* Records for processing
********

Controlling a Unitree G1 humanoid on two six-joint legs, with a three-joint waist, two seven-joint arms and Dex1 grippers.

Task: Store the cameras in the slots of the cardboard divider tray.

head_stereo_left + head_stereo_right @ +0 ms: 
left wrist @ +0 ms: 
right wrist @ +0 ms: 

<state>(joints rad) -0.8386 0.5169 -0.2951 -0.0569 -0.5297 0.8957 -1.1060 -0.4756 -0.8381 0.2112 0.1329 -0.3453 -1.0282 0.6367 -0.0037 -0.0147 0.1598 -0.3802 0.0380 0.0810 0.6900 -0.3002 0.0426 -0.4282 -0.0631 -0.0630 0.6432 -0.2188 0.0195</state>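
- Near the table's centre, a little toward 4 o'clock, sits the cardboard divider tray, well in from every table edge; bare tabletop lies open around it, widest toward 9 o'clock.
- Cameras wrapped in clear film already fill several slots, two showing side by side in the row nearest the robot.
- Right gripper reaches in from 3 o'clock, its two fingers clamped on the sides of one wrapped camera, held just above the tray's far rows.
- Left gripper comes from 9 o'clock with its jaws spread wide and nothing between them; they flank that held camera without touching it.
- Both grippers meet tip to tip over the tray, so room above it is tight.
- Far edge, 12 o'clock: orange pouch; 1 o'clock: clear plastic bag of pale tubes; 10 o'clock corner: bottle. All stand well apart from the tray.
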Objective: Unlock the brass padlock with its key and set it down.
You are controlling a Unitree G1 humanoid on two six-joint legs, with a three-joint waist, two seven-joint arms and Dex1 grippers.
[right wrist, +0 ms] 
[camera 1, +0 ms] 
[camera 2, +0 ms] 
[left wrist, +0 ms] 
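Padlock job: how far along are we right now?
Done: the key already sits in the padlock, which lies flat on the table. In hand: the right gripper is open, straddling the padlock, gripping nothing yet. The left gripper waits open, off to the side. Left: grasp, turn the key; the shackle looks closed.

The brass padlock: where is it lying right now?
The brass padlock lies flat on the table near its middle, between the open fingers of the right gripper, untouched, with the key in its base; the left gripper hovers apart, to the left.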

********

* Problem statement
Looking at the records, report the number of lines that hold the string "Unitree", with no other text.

* Written response
2